The success of one of the hottest investment companies in the past few years was indeed too good to be true.
On Monday, the Securities and Exchange Commission charged F-Squared Investments and its founder Howard Present with defrauding investors into thinking the firm’s performance history was based on an actual trading record and that it had widely outperformed the S&P 500 from April 2001 to October 2008. In fact, the investment record was never based on an actual investment history; the track record was fabricated by Present and an analyst in the summer of 2008. F-Squared didn’t start advising clients until February 2009.
F-Squared settled the charges with the SEC and admitted wrongdoing. It will pay the SEC a fine of $35 million. Present, who could not be reached for comment, is fighting the charges.
In a statement, the SEC said that not only did F-Squared lie about the fact that its returns were merely hypothetical, but it also inflated its putative performance.
Fortune recently investigated F-Squared and the allegations against the firm.
“We are pleased to put this matter behind us so that we can focus on our clients and continue to invest to ensure that our compliance, research, analytics and operational teams are best-in-class,” said F-Squared CEO Laura Dagan in a statement.
F-Squared is the most successful of a number of firms that call themselves tactical ETF managers. These companies advise clients on when to buy and sell ETFs, generally based on sophisticated computer models. Nearly $100 billion has flowed into such firms since the financial crisis. F-Squared is the largest of the lot, attracting over $28 billion.
According to the SEC, Present, a former top mutual fund executive, launched F-Squared in 2006. Two years later, the firm had just $189 in revenue and over $600,000 in losses. That summer, in 2008, according to the SEC, Present negotiated a deal to license an investment strategy from a wealth advisor. The strategy had been developed by the wealth advisor’s 20-year-old intern. Present and an F-Squared analyst used the data from the wealth advisor to build a track record for the strategy going back to 2001.
In the fall of 2008, F-Squared began to market this strategy to potential clients. But instead of openly stating that the strategy’s potential performance had been calculated in 2008, Present said F-Squared’s track record was based on actual investment history. A press release from the firm said that $100 million in client assets had been devoted to the strategy since 2001. In fact, the actual amount was zero.
What’s more, according to the SEC, shortly after Present started touting his strategy, the analyst who had helped create the track record informed Present that they had made a mistake in their calculations. They had developed the model’s hypothetical performance by applying buy and sell recommendations a week before the model would have actually made those suggestions, enabling the model to buy an ETF just before the price rose and sell just before it dropped. Because of the error, F-Squared’s calculations showed that the strategy had returned 135% during the period. In fact, the strategy’s hypothetical performance should have been 38%. The SEC alleges that Present never investigated the error.

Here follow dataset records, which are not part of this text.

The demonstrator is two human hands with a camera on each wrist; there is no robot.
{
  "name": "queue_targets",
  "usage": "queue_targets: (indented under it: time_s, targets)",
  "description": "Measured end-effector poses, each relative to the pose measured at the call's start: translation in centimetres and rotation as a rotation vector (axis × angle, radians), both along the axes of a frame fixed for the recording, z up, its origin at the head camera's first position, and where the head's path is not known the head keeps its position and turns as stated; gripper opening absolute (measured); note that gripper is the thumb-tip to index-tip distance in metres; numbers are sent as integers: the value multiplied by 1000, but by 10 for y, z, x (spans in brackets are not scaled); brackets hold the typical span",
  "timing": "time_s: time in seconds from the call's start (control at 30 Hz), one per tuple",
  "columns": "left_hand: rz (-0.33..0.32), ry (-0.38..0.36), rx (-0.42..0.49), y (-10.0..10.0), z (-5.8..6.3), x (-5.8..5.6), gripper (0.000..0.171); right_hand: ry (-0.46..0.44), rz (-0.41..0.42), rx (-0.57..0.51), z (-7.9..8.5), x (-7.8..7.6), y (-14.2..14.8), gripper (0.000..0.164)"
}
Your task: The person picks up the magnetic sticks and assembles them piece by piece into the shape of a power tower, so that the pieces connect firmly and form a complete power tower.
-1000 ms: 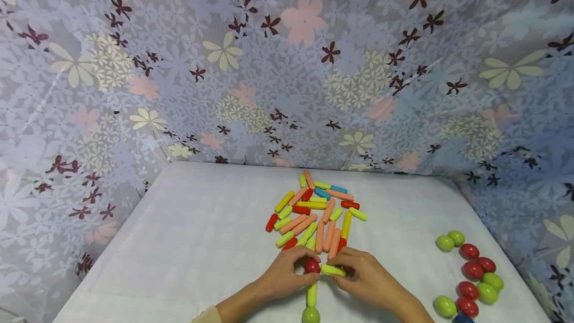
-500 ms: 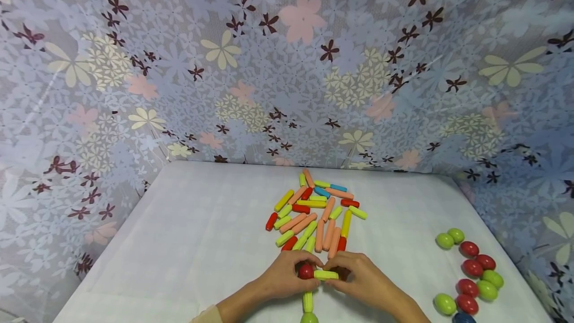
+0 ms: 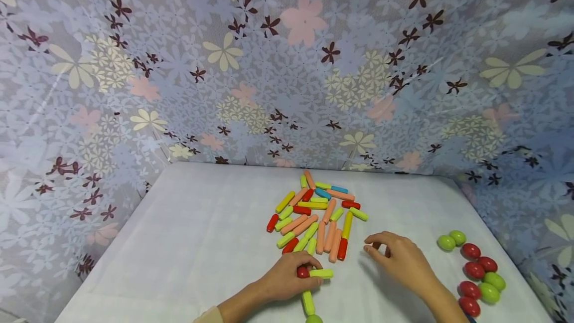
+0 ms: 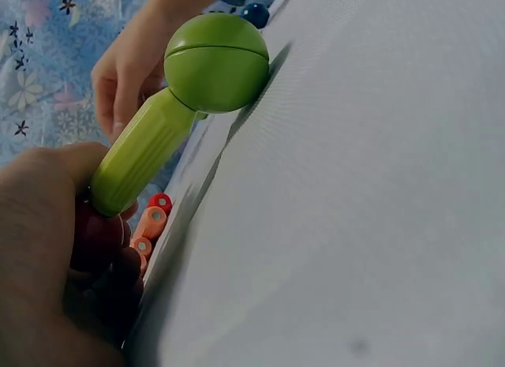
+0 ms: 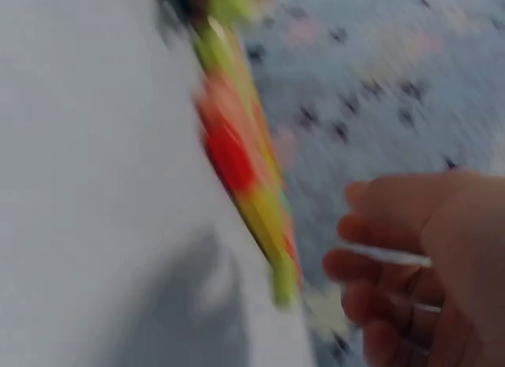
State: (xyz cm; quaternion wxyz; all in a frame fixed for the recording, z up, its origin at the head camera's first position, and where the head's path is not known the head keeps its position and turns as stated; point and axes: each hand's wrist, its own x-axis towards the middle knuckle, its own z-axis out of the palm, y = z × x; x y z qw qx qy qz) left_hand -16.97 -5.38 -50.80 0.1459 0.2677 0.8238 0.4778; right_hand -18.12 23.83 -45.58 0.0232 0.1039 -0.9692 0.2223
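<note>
My left hand (image 3: 286, 275) grips a red ball (image 3: 303, 272) between thumb and fingers. From that ball a short yellow-green rod (image 3: 322, 273) sticks out to the right, by the thumb tip. A second yellow-green rod (image 4: 142, 150) runs from the red ball to a green ball (image 4: 217, 63), and a seam circles this ball in the left wrist view. My right hand (image 3: 401, 255) hovers over the table to the right of the rods, fingers loosely bent, holding nothing. In the blurred right wrist view its fingers (image 5: 367, 296) have only air between them.
Beyond the left hand lies a spread of short rods in salmon, red, yellow, yellow-green and blue, among them a yellow rod (image 3: 347, 224). Several red and green balls, including a red ball (image 3: 474, 270), sit at the right edge of the white table (image 3: 179, 243). A flowered cloth (image 3: 287, 88) hangs behind.
The right hand brought the short yellow-green rod against the red ball, let go and moved off to the right. The left hand keeps hold of the red ball.
</note>
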Motion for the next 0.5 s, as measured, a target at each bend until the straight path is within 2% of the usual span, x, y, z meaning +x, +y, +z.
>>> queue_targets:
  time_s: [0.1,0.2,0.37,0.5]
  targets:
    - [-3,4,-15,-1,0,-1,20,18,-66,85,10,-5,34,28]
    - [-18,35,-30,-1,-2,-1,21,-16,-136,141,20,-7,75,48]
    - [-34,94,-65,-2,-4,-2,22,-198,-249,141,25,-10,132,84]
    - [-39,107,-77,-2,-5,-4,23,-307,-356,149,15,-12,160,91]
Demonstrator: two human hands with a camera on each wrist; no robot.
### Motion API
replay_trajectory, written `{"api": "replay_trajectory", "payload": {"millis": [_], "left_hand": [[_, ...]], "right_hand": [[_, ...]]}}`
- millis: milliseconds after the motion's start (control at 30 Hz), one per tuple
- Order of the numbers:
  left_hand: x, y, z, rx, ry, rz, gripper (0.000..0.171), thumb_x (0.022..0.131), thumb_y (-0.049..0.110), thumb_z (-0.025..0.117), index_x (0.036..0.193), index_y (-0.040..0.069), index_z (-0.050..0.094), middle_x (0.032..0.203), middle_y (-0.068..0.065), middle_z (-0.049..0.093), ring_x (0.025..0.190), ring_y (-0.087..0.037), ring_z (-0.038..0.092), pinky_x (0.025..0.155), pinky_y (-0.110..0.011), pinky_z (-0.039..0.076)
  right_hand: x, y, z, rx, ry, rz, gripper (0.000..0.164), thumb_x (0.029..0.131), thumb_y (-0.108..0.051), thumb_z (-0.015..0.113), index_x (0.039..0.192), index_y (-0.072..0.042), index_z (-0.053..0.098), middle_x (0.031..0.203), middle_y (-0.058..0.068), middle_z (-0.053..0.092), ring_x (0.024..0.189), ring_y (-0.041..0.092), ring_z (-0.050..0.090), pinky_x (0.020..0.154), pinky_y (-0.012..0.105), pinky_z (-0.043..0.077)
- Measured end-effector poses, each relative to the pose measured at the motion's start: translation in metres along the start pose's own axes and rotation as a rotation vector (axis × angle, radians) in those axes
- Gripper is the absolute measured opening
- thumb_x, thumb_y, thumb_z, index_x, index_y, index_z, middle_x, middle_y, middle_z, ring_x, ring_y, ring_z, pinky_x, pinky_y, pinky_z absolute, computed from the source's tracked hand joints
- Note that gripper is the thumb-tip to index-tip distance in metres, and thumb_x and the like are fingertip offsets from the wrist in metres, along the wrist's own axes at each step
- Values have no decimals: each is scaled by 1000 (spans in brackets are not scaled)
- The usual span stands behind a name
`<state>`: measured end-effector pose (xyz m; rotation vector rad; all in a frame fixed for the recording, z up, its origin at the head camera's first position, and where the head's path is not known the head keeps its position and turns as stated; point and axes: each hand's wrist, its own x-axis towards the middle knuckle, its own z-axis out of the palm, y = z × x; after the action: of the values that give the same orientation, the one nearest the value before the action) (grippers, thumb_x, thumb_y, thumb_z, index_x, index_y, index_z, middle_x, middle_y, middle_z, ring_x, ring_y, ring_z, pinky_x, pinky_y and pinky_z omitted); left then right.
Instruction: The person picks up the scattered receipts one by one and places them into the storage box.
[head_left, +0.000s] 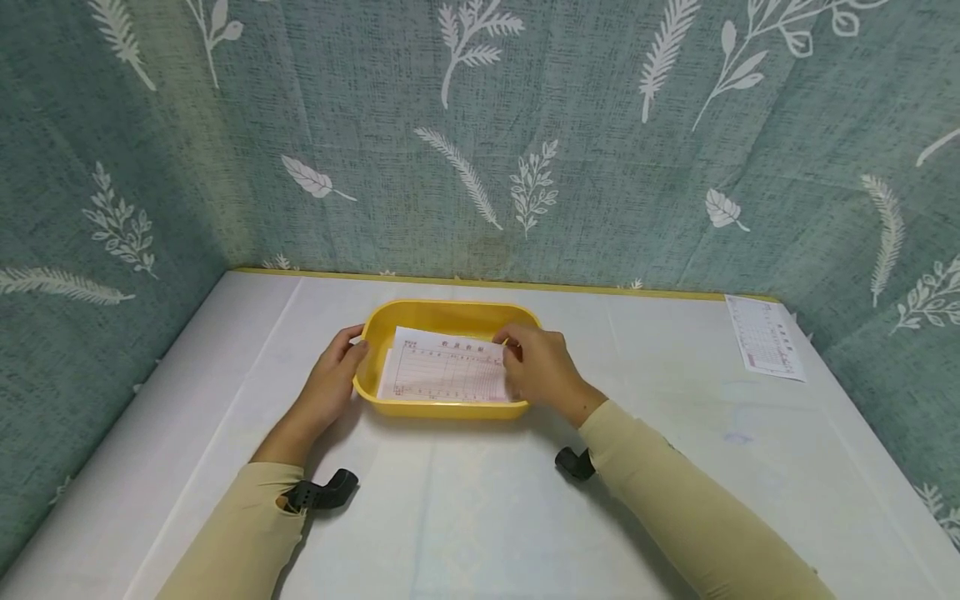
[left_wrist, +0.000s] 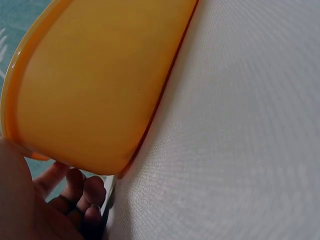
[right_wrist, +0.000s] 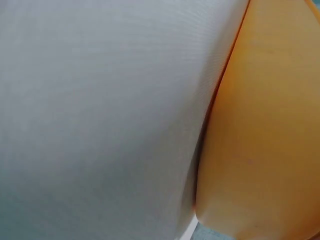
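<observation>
A yellow plastic basin [head_left: 446, 409] sits on the white-covered table. Printed paper forms [head_left: 442, 367] with ruled columns lie inside, at least two sheets overlapping. At the basin's left end my left hand [head_left: 330, 379] grips the rim, thumb on top and fingers against the outer wall; the left wrist view shows the curled fingers [left_wrist: 94, 190] beside that wall. My right hand [head_left: 543, 367] reaches over the right rim and pinches the right edge of the forms. Its fingertips are partly hidden, and the right wrist view shows only the basin wall [right_wrist: 260, 125] and tabletop.
Another printed slip [head_left: 765, 337] lies at the table's far right corner. Behind the table hangs a green leaf-patterned cloth [head_left: 480, 167], with a yellow strip [head_left: 637, 292] along the back edge. Black straps with cameras [head_left: 322, 492] are on both wrists.
</observation>
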<state>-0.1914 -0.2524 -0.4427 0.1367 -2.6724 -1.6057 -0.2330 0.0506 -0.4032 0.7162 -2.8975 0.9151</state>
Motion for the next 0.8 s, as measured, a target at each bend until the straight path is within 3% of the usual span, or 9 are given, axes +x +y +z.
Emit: {"api": "replay_trajectory", "payload": {"millis": [233,500,667,800], "left_hand": [[-1,1,0,-13,3,-9,49,107,37,34,149,11,40,104,-16,50,93,-24,48,84,-31,39],[-4,3,-2,-7,3,-14,50,107,37,33,150,12,40,107,-17,52,95,-24,48,85,-31,38],[-4,3,-2,-8,3,-7,50,107,37,33,150,11,40,107,-17,51,96,-25,48,85,-31,38],[-3,3,-1,-6,3,0,50,107,37,33,150,11,40,106,-18,52,95,-24,48,84,-29,39]], "right_hand": [[1,-1,1,-35,-26,21,18,98,-12,55,110,-14,68,72,-2,58,61,14,50,66,30,42],[2,-4,0,-74,-57,-2,17,97,-12,56,109,-13,68,73,-3,58,68,16,51,94,45,37],[2,-6,-1,-89,-72,21,15,97,-13,58,108,-15,69,74,-3,61,70,16,52,98,49,36],[2,-6,-1,-97,-83,42,14,97,-16,60,108,-17,69,85,-4,66,74,14,55,101,50,36]]}}
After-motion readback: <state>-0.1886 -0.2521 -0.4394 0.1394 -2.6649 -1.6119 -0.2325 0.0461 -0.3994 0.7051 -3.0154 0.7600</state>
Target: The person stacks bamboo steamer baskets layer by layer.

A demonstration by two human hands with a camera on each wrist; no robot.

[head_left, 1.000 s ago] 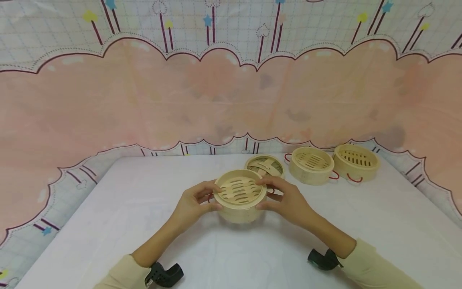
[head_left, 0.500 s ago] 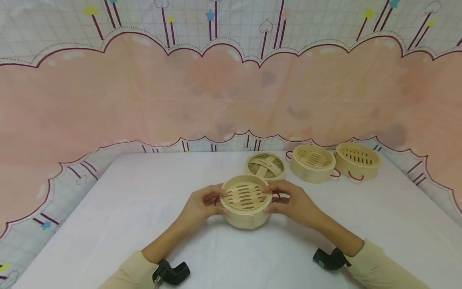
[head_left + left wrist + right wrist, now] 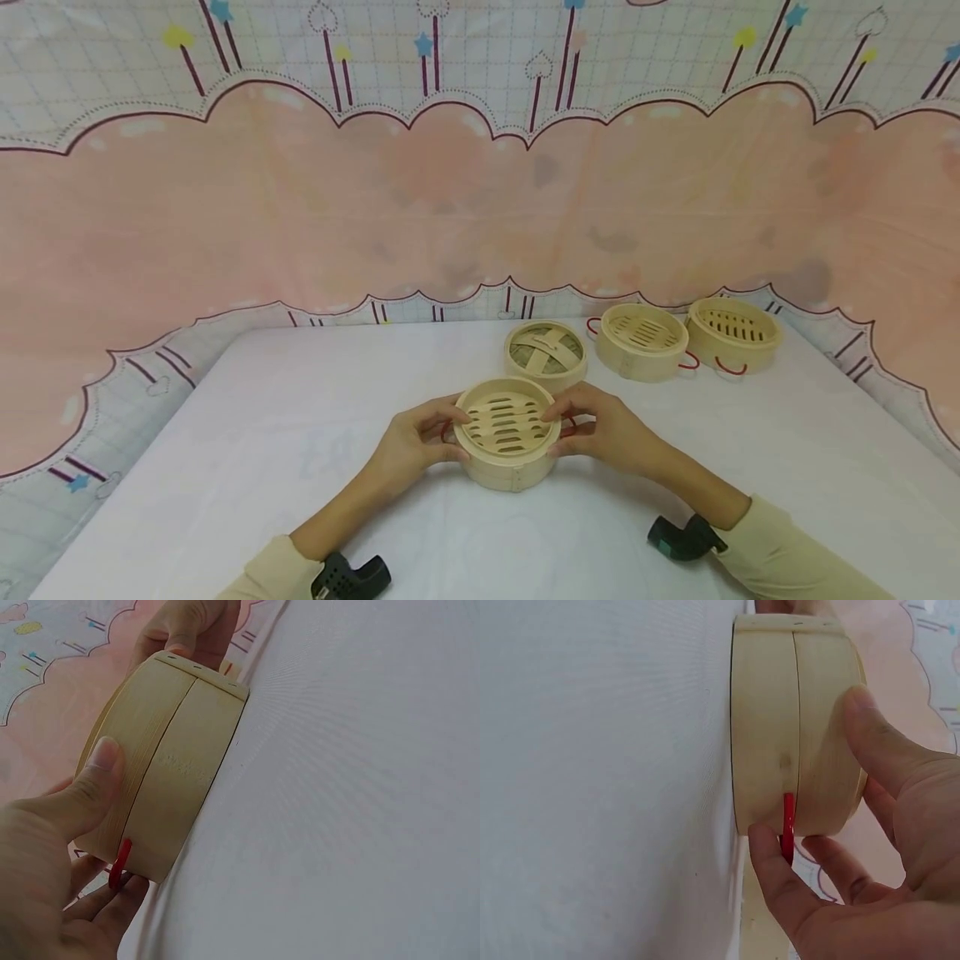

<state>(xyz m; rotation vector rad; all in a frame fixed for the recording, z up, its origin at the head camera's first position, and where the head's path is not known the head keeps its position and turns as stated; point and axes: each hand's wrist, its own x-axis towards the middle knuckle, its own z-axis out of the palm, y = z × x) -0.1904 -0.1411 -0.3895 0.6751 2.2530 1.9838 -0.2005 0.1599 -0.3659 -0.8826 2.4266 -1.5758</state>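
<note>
A round basket of pale yellow bamboo, a small steamer with a slotted floor, is held between the two hands over the white cloth-covered surface. It is well in from the far edge, about midway between the left and right edges. I cannot tell whether its base touches the surface.

The grip of the left hand is bent round the wall, only partly closed: the thumb lies on the near outer wall, the forefinger reaches over the rim, and other fingers are beside a thin red handle. The right hand has nearly the same grip on the opposite side, with its thumb on the wall and one finger at the other red handle.

The basket has its slots facing up. A dark line runs around its smooth wall, and an overlapped seam shows small stitches.

Just behind it is a round bamboo piece with crossed flat strips on top. Toward the far right corner are a pale bamboo basket with red handles and another slotted bamboo basket. Beyond the far edge is a pink printed cloth.
</note>
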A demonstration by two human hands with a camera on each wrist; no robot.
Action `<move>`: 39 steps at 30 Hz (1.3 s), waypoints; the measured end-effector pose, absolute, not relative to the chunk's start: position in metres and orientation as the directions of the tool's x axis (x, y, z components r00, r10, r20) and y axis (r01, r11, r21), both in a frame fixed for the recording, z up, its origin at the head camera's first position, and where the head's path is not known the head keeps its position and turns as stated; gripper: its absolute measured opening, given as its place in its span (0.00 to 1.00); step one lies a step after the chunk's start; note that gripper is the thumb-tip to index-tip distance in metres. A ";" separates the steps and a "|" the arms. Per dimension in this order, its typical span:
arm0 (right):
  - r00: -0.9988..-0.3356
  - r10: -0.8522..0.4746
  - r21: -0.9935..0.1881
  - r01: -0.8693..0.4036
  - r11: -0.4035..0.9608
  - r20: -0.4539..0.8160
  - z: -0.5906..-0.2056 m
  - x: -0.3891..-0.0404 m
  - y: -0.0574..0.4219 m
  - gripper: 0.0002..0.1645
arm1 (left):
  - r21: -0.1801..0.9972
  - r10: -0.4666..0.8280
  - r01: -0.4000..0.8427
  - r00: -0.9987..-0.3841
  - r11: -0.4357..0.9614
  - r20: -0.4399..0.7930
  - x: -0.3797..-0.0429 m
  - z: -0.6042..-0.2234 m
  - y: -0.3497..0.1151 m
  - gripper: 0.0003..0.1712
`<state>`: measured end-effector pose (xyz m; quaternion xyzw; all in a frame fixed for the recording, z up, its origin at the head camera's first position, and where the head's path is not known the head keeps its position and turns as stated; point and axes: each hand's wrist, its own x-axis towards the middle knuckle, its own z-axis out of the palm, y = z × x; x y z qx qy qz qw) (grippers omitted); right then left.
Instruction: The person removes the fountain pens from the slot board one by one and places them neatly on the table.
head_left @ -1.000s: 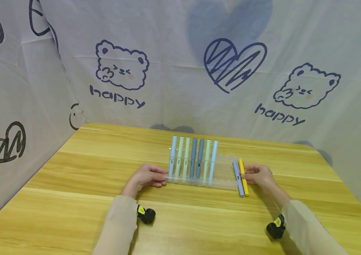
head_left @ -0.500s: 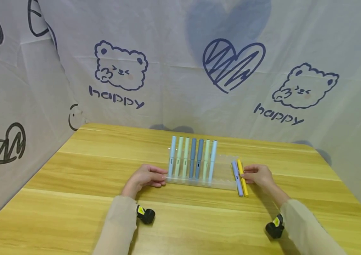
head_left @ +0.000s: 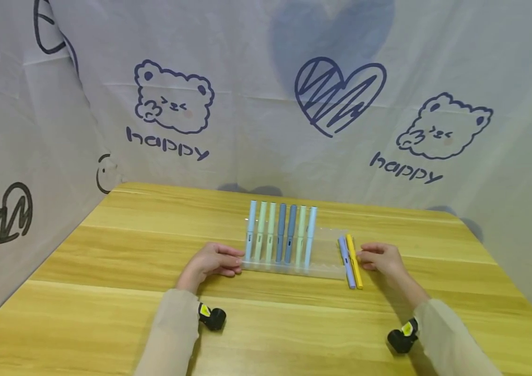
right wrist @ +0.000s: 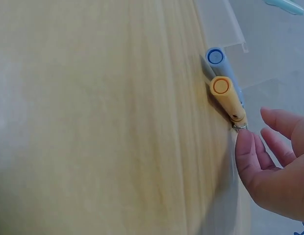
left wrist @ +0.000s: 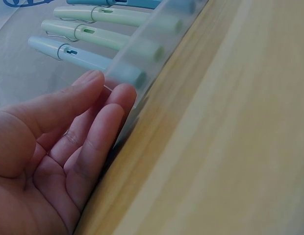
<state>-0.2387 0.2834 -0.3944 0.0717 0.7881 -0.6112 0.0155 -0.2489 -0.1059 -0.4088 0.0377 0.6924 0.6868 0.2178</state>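
A clear plastic pen rack lies on the table, holding a row of light blue, pale green and dark blue pens. At the rack's left end, my left hand pinches its front corner between thumb and fingers; the left wrist view shows the fingertips there. Just right of the rack, a lavender pen and a yellow pen lie side by side. My right hand is beside the yellow pen, fingers apart, with one fingertip at or very near its clip.
The wooden table reaches a printed cloth hanging behind it and along the left. Black wrist cameras sit on both sleeves. The rack's right part holds no pens.
My right fingers have eased slightly away from the yellow pen, leaving a small gap in the head view. The left hand stays at the rack's corner. The head view has shifted slightly.
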 end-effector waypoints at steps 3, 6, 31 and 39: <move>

F-Squared’s marketing materials would regularly say that its performance was based on a live track record, and “not backtested.” In 2013, when the SEC approached F-Squared about its marketing claims, the SEC says, Present sent investigators figures to back up the claim that the firm’s track record was real. Those figures turned out to be false.
Present left F-Squared in November. He was paid $8 million during his time as CEO of the company, and he received an $8 million severance payment.
“Investors must be able to trust that performance advertisements are accurate,” said Andrew Ceresney, director of the SEC’s Division of Enforcement. “F-Squared has admitted that it misled its clients over a number of years about the existence and success of its core strategy.”